* **Exercise directions**
Each line of the data below containing "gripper" needs to be listed.

* **Data excerpt**
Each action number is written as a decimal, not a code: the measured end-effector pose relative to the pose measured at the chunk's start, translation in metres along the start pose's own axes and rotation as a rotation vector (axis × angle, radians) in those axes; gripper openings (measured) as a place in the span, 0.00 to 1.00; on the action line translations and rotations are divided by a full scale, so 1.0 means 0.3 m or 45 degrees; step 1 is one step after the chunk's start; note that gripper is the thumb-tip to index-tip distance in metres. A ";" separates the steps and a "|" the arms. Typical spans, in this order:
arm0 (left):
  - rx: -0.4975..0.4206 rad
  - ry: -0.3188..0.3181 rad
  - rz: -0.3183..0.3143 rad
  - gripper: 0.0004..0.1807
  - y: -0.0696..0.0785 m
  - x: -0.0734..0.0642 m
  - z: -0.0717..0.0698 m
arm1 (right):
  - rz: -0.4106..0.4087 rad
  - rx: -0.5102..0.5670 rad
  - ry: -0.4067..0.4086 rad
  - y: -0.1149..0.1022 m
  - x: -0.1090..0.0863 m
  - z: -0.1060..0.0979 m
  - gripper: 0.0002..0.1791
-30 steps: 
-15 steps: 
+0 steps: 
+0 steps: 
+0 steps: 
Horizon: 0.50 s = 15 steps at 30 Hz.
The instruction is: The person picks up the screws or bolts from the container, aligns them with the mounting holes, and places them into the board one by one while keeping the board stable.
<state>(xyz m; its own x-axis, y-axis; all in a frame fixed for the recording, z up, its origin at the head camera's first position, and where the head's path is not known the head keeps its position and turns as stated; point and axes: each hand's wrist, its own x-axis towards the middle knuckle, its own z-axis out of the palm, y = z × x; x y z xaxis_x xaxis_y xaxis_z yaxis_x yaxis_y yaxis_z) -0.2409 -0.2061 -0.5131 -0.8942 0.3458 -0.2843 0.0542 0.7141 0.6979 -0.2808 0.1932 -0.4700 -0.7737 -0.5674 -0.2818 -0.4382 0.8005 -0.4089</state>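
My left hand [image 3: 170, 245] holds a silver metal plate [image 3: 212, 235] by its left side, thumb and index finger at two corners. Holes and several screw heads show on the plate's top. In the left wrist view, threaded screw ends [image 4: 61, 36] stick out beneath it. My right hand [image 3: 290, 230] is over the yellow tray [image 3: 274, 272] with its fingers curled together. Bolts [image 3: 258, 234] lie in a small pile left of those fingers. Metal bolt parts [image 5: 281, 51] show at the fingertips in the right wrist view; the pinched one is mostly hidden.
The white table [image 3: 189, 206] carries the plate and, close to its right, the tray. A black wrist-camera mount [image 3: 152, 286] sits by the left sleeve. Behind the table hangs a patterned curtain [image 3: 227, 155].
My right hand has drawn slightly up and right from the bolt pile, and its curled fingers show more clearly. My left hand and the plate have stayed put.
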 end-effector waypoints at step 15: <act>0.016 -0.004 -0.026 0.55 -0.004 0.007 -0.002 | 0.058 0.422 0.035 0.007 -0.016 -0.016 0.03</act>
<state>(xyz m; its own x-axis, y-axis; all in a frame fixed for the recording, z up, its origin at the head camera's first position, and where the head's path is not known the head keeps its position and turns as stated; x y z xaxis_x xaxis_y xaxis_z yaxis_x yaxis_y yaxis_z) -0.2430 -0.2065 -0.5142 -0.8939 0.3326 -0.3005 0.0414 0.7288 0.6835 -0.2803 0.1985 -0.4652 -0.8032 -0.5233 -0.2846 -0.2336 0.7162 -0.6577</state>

* **Response for this exercise**
Each action number is written as a decimal, not a code: the measured end-effector pose relative to the pose measured at the chunk's start, translation in metres along the start pose's own axes and rotation as a rotation vector (axis × angle, radians) in those axes; gripper openings (measured) as a place in the span, 0.00 to 1.00; on the action line translations and rotations are divided by a full scale, so 1.0 means 0.3 m or 45 degrees; step 1 is one step after the chunk's start; note that gripper is the thumb-tip to index-tip distance in metres. A ";" separates the steps and a "|" the arms. Typical spans, in this order:
  - gripper: 0.0004..0.1807
  - gripper: 0.0002..0.1791

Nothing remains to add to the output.